I teach languages at the college level. Students who seek "help" from side-by-side translations think this way, too. "I'm just using the translation to check my work; the translation I produced is still mine." Then you show them a passage they haven't read before, and you deny them the use of a translation, and suddenly they have no idea how to proceed -- or their translation is horrendous, far far worse than the one they "produced" with the help of the translation.
Some of these students are dishonest. Many aren't. Many genuinely believe the work they submit is their own, that they really did do the work, and that they're learning the languages. It isn't, they didn't, and they aren't.
People are quite poor at this kind of attribution, especially when they're already cognitively overloaded. They forget sources. They mistake others' ideas for their own. So your model of intention, and your distinction between those who wish to learn and those who pose, don't work. The people most inclined to seek the assistance that these tools seem to offer are the ones least capable of using them responsibly or recognizing the consequences of their use.
These tools are a guaranteed path to brain rot and an obstacle to real, actual study and learning, which require struggle without access to easy answers.
> Some of these students are dishonest. Many aren't.
If they are using LLMs to deliver final work they are all posers. Some are aware of it, many aren't.
> Many genuinely believe the work they submit is their own, that they really did do the work, and that they're learning the languages. It isn't, they didn't, and they aren't.
But I'm talking about a very specific intentionality in using LLMs which is to "help us understand what's missing in our understanding of the problem, if our solution is plausible and how we could verify it".
My model of intention and the distinction relies on that. You have a great opportunity to show your students that LLMs aren't designed to be used like that, as a proxy for yourself. After all, it's not realistic to think we can forbid students to use LLMs, better to try to incentivise the development of a healthy relationship with it.
Also, LLMs aren't a panacea. Maybe in learning languages you should stay away from it, although I'd be cautious to make this conclusion, but it doesn't mean LLMs are universally bad for learning.
In any case, if you don't use LLMs as a guide but a proxy then sure it's a guaranteed path to brain rot. But just as a knife can be used to both heal and kill, an LLM can be used to learn and to fake. The distinction lies in knowing yourself, which is a constant process.
> You have a great opportunity to show your students that LLMs aren't designed to be used like that, as a proxy for yourself. After all, it's not realistic to think we can forbid students to use LLMs, better to try to incentivise the development of a healthy relationship with it.
LLM use is the absolute last thing I want to discuss with students. I can think of few worse ways I could spend my limited time with them.
Educators can, should, and must forbid students from using tools that do their work for them -- i.e. cheating.

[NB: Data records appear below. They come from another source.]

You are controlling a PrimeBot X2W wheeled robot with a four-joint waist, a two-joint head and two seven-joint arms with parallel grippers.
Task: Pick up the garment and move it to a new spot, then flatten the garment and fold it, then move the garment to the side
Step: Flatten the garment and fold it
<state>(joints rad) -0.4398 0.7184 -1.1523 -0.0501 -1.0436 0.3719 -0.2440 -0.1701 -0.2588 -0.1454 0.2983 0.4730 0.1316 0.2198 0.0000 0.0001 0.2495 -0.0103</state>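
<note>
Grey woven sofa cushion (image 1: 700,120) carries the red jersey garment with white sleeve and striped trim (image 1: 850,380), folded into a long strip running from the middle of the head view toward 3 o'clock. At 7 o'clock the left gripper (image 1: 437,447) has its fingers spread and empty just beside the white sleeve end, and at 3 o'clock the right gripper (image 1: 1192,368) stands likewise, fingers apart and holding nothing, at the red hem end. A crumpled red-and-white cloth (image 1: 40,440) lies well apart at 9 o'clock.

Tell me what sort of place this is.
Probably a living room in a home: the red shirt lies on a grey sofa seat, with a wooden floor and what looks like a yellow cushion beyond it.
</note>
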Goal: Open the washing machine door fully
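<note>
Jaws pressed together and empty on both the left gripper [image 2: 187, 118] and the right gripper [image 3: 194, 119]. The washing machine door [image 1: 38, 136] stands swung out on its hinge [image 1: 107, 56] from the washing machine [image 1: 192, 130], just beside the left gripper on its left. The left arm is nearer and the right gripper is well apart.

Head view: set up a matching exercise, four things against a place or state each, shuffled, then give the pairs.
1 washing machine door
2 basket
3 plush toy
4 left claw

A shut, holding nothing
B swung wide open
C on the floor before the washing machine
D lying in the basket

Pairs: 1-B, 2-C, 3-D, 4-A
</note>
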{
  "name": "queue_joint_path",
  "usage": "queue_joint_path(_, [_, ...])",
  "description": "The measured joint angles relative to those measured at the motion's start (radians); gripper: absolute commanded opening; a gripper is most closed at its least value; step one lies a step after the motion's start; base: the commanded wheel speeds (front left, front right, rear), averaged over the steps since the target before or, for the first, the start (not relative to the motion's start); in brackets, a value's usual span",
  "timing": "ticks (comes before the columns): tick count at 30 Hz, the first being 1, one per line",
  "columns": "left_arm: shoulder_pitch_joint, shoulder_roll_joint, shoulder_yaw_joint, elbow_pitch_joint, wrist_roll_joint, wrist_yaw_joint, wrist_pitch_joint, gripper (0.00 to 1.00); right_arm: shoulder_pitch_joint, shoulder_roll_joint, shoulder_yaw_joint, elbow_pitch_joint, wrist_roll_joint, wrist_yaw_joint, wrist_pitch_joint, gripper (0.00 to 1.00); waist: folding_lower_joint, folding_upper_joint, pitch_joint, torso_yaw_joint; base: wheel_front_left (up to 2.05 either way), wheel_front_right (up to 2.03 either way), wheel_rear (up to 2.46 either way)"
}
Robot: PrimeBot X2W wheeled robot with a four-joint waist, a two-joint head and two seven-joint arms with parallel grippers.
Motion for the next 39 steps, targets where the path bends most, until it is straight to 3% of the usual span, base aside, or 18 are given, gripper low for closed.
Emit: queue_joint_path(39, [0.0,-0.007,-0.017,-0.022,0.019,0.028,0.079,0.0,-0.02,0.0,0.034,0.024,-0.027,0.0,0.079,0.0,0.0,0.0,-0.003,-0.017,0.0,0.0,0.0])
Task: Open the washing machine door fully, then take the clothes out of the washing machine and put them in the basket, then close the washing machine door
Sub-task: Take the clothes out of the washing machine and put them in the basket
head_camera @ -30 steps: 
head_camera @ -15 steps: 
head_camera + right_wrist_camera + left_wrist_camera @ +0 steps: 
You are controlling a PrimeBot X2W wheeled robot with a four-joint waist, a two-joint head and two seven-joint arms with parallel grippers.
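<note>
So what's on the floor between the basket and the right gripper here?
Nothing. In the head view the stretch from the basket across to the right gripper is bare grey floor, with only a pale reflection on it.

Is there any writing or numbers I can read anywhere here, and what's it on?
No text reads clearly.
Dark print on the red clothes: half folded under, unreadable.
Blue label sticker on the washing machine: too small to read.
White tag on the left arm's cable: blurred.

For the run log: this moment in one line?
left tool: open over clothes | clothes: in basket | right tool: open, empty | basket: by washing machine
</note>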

LLMs are always bad for learning. Always. They offload and bypass mental work.
>Some of these students are dishonest. Many aren't. Many genuinely believe the work they submit is their own, that they really did do the work, and that they're learning the languages. It isn't, they didn't, and they aren't.
People are quite poor at this kind of attribution, especially when they're already cognitively overloaded. They forget sources. They mistake others' ideas for their own.
This attitude is common not only among students, in my experience many people behave this way.